__TASK GOAL__.
Within the entries below, find the portion that opens with the line containing "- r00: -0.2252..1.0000" and closes with the line containing "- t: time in". Retype that portion exactly and only.
----
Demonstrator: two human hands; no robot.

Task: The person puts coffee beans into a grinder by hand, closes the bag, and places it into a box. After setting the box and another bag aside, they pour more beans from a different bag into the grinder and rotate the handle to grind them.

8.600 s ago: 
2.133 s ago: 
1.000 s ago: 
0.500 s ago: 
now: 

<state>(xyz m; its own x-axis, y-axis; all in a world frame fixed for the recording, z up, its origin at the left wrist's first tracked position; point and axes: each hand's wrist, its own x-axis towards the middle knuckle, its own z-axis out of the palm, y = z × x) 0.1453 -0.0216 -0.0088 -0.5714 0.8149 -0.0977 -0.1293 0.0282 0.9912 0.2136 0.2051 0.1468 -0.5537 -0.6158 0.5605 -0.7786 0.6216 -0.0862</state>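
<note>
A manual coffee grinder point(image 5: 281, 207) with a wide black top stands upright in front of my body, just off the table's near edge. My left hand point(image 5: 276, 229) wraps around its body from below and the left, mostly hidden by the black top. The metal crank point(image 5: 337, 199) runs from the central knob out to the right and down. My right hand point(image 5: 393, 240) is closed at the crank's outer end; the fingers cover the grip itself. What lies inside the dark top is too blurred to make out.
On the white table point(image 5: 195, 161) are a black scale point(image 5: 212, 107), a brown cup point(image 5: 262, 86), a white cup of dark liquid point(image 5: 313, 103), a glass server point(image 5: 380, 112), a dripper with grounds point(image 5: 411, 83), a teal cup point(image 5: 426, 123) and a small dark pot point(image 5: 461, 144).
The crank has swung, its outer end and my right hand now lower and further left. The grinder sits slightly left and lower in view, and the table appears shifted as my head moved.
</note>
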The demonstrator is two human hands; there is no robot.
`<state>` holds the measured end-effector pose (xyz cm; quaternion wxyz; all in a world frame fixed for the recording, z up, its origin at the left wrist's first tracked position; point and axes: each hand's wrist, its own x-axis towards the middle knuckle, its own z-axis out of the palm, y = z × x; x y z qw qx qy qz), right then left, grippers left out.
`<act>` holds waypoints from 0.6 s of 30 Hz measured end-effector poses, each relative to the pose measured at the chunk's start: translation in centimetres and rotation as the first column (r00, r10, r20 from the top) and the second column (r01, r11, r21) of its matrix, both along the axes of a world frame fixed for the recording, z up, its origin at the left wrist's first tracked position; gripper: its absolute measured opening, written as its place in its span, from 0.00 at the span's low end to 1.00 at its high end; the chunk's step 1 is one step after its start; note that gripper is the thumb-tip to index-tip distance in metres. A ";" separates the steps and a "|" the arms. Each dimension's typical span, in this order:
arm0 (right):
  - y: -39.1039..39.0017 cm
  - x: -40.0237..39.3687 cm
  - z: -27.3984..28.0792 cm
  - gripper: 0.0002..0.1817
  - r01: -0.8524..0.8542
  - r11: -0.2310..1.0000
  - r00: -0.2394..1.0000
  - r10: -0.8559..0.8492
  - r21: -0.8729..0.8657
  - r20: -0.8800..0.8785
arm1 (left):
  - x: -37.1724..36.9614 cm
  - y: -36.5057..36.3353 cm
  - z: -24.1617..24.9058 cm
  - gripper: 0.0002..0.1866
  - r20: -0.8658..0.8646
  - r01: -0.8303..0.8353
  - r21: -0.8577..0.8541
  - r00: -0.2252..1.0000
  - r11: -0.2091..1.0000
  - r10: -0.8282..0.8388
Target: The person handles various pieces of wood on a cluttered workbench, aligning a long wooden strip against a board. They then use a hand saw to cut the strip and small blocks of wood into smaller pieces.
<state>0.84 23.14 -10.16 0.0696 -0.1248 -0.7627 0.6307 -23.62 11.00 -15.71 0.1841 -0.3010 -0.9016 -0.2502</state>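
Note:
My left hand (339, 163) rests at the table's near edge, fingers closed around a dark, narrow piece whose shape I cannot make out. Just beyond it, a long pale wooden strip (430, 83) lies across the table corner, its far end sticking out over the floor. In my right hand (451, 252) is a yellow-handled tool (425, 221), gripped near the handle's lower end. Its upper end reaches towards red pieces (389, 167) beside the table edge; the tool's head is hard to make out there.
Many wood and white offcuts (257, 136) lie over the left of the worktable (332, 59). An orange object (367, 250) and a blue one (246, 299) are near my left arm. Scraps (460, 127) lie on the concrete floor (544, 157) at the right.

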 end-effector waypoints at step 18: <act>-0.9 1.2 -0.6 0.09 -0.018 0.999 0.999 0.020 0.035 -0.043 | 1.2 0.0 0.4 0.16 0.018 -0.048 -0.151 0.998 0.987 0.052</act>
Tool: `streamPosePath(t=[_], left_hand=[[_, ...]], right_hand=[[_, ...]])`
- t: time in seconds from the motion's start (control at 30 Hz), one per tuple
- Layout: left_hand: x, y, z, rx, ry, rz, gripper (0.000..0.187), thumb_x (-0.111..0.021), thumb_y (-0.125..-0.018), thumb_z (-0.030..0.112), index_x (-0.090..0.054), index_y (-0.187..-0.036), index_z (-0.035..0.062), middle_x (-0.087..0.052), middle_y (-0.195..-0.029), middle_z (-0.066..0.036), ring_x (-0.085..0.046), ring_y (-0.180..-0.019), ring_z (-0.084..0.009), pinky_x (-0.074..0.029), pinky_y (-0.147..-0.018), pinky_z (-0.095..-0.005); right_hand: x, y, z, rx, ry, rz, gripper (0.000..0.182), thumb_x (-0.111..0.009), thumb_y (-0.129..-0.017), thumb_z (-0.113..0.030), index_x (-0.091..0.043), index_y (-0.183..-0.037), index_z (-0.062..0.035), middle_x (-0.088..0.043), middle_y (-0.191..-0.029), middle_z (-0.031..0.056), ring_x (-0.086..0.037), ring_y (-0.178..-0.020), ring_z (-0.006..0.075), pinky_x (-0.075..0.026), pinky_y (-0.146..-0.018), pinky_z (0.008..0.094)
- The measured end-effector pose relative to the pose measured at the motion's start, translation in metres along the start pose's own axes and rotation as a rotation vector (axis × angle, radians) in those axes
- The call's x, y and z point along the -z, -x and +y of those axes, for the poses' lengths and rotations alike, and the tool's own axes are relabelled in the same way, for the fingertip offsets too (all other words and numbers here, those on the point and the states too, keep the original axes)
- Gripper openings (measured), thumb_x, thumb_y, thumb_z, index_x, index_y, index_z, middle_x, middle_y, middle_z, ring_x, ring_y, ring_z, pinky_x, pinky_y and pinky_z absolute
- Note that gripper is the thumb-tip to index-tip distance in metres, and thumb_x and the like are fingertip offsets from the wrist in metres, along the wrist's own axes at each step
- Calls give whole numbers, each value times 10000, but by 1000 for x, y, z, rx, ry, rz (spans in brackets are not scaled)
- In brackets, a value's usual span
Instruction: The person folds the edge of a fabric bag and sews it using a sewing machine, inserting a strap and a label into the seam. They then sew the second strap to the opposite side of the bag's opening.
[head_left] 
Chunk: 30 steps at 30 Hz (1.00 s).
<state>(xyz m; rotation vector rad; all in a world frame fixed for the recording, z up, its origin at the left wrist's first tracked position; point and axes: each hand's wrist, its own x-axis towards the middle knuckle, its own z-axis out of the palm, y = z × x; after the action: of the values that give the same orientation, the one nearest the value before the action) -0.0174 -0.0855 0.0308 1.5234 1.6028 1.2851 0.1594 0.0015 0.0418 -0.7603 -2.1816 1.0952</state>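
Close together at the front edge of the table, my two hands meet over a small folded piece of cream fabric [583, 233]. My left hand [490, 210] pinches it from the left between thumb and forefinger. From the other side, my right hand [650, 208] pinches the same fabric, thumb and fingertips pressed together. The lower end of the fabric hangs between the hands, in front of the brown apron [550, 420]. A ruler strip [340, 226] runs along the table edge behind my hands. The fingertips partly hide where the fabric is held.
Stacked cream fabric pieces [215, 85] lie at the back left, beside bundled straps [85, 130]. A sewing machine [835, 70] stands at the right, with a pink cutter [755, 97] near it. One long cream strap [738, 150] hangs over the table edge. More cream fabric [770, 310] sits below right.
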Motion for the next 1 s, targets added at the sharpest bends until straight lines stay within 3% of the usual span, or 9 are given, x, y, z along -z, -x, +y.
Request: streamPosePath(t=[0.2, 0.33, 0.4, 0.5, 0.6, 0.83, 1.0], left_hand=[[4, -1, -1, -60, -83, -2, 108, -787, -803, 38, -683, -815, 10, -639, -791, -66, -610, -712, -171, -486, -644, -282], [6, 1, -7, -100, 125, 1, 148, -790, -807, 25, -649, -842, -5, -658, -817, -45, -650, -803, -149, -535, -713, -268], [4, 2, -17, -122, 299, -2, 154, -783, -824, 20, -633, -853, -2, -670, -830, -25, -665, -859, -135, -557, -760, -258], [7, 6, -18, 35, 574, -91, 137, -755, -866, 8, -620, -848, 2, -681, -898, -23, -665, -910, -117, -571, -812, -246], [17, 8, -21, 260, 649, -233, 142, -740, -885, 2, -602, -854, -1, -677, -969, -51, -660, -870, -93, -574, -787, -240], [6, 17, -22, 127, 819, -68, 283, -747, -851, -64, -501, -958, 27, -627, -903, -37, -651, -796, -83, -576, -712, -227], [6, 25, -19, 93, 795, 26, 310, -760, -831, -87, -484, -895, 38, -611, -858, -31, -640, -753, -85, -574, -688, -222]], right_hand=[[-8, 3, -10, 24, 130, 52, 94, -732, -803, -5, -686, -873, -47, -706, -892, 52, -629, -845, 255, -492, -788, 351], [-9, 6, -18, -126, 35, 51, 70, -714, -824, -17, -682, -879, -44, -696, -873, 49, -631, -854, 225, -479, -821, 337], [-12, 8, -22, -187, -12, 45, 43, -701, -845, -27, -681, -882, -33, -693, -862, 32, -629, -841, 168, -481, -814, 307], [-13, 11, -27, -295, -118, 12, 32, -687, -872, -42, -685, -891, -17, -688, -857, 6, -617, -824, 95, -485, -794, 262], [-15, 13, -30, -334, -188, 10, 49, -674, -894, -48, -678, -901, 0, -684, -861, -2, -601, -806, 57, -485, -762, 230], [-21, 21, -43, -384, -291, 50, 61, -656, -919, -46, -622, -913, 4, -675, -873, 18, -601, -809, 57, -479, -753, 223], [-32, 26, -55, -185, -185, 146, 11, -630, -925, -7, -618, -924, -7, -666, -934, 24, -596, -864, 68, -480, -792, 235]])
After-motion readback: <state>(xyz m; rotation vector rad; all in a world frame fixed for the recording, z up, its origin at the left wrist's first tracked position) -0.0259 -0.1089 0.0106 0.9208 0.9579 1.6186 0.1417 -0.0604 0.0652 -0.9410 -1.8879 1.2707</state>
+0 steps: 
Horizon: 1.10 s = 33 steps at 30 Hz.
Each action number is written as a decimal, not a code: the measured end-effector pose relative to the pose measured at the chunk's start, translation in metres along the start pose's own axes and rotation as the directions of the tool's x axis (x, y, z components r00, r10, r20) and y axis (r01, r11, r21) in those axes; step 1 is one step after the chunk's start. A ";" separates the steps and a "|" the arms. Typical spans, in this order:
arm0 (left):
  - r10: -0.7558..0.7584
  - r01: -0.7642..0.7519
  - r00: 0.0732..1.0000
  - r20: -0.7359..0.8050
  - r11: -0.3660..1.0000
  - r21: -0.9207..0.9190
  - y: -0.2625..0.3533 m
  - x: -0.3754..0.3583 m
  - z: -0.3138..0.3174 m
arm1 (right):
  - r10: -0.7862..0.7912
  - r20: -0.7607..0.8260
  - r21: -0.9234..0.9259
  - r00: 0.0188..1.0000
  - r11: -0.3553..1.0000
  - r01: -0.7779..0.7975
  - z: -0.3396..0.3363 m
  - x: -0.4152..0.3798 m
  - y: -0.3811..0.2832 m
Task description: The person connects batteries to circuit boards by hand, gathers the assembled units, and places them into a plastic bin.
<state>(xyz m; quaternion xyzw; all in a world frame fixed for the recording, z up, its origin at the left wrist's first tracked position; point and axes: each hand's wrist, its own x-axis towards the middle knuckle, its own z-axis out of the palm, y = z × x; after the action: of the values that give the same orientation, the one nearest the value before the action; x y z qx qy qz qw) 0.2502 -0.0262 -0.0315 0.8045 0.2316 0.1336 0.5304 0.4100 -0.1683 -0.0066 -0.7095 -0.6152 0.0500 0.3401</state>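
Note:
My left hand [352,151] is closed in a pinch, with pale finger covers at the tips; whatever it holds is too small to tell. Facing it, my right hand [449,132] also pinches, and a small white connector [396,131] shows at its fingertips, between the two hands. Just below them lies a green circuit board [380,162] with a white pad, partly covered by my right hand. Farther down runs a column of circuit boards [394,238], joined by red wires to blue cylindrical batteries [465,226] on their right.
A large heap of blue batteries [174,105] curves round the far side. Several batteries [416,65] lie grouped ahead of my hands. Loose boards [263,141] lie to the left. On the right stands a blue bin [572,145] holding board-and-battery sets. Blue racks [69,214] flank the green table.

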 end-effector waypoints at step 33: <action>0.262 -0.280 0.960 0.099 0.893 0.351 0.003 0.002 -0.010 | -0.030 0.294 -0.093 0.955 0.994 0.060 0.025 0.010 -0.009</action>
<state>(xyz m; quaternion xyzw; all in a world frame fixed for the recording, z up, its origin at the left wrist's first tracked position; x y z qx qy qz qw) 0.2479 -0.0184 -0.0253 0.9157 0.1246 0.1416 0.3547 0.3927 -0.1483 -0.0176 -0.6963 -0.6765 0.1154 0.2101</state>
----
__WRITTEN ANSWER__.
  - r00: -0.2252..1.0000
  - r11: -0.2091..1.0000
  - r10: -0.8282..0.8388
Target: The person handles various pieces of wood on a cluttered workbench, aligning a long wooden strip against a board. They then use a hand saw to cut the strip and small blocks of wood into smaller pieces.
<state>0.84 23.14 -10.16 0.0696 -0.1248 -0.7627 0.6307 -23.62 11.00 -15.71 0.1841 -0.3010 -0.9016 -0.2502</state>
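Note:
My left hand (339, 163) rests at the table's near edge, fingers closed around a dark, narrow piece whose shape I cannot make out. Just beyond it, a long pale wooden strip (430, 83) lies across the table corner, its far end sticking out over the floor. In my right hand (451, 252) is a yellow-handled tool (425, 221), gripped near the handle's lower end. Its upper end reaches towards red pieces (389, 167) beside the table edge; the tool's head is hard to make out there.
Many wood and white offcuts (257, 136) lie over the left of the worktable (332, 59). An orange object (367, 250) and a blue one (246, 299) are near my left arm. Scraps (460, 127) lie on the concrete floor (544, 157) at the right.
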
 end-effector waypoints at step 18: <act>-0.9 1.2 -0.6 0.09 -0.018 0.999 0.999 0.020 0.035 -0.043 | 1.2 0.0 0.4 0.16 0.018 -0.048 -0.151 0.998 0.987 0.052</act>
Tool: `streamPosePath(t=[_], left_hand=[[_, ...]], right_hand=[[_, ...]])`
- t: time in seconds from the motion's start (control at 30 Hz), one per tuple

That's the full output for the exercise.